儒教の教えによる先祖崇拝の習慣からご両親やご先祖の姓名、官位を木板に記入し礼拝したものが起源といわれ亡くなられた方の象徴であり、故人そのものです。
あの世での幸せをお祈りし、また日々の営みを見守っていただく。
生前と同じように挨拶を交わし、語りかける時間と場所がこころとこころをつなぎます。
お位牌の基礎知識
白木位牌

ご葬儀の時に祭壇に安置した白木の位牌は四十九日までの仮のお位牌です。地域によっては、野辺送りの時に喪主が持っていくため野位牌とも呼ばれます。お仏壇の中には入れませんので、四十九日法要までに本位牌を作りましょう。
本位牌

ご住職による、魂入れの後にお仏壇に安置する位牌のことで板位牌とも呼ばれます。

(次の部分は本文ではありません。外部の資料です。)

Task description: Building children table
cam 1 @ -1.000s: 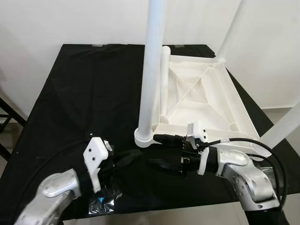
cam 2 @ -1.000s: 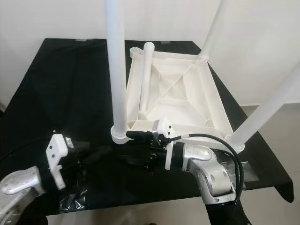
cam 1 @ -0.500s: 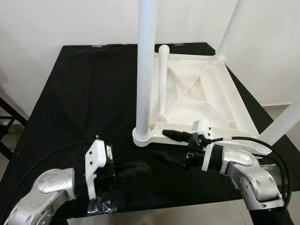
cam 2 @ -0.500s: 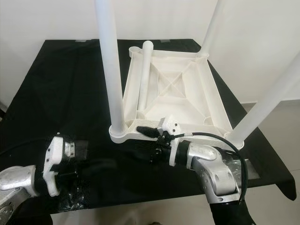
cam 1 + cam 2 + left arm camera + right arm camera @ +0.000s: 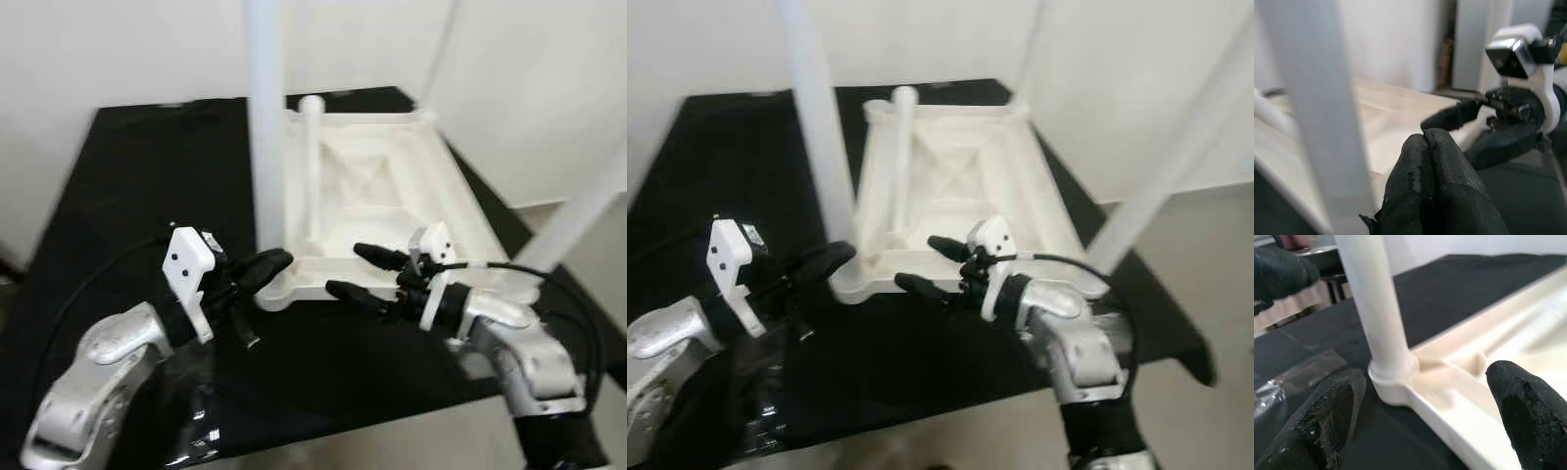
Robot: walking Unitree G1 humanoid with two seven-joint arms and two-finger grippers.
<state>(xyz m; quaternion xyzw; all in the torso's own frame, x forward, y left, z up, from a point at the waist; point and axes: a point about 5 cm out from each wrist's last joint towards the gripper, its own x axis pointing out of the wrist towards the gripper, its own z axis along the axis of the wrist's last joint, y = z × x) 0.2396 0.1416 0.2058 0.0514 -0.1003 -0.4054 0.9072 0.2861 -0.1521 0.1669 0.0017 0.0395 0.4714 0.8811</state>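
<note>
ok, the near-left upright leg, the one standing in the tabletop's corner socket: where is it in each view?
Left eye: near-left upright leg rises from the socket left of centre, between the grippers.
Right eye: same leg, further left in the picture.
Left wrist: broad blurred white column beside the shut left gripper.
Right wrist: leg between the open right gripper's fingers.
Shared landmark: the corner socket at its base.

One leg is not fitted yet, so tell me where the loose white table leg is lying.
The loose white table leg lies inside the upturned white tabletop, along its left wall, just right of the upright leg at the near left corner.
</note>
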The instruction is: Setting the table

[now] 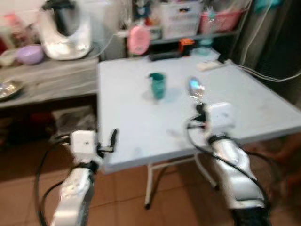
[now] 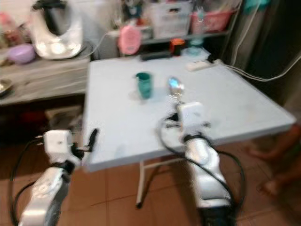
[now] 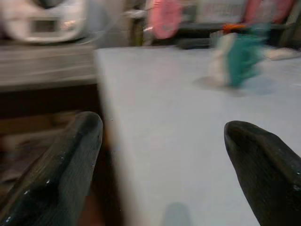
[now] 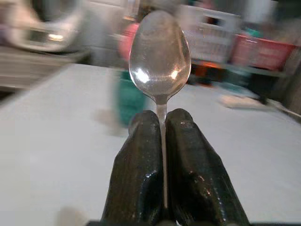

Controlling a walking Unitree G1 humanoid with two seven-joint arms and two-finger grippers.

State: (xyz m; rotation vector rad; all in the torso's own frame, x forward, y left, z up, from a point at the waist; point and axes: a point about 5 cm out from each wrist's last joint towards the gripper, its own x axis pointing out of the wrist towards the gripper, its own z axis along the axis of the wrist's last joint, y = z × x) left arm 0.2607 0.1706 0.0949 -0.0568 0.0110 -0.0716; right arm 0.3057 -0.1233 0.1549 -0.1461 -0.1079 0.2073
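Right wrist view: the right gripper (image 4: 162,129) has its fingers pinched tight on the handle of a metal spoon (image 4: 160,56), bowl upright, above the pale blue worktop (image 1: 235,94) and just beside a teal cup (image 1: 157,85) standing on it. The left gripper (image 1: 113,140), fingers spread wide and empty, hangs at the worktop's near corner, well apart from the cup.

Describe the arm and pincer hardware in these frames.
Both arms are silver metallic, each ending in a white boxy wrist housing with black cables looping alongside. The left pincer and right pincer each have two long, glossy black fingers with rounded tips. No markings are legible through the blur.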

塗りや唐木でできていますが、最近のお仏壇と同じように、ウォールナットやメープル材のものもあります。
※本位牌は、文字を書いたり彫って金を入れたりするため仕上りに10日~2週間の日数が必要となります。
繰り出し位牌(回出位牌)

戒名を記した数枚の薄い板を差し込むように作られたお位牌で、故人の命日の順に重ねておき、たえず命日をお迎えになるご先祖様の札が前面になるように繰り出します。ご先祖様の本位牌が多くなった場合に用いられます。
法名軸・過去帳

真宗では法名軸および過去帳を用います。法名軸はお寺様よりいただいた法名を掛軸として表装しお仏壇の中にお掛けします。過去帳は代々のご先祖の法名や戒名などを記入し、命日ごとに開帳してご先祖様をご供養します。
戒名
戒名とは仏様の弟子になったことを表す名前です。本来は生前仏門に入り修行をした後与えられるものですが、現在では亡くなってから俗名のままでは仏の世界に行けないため、僧侶によって戒名を受けます。身分に関係なく2文字で表されますが、院号、道号、位号など白木の位牌に書いてある文字を戒名として使っています。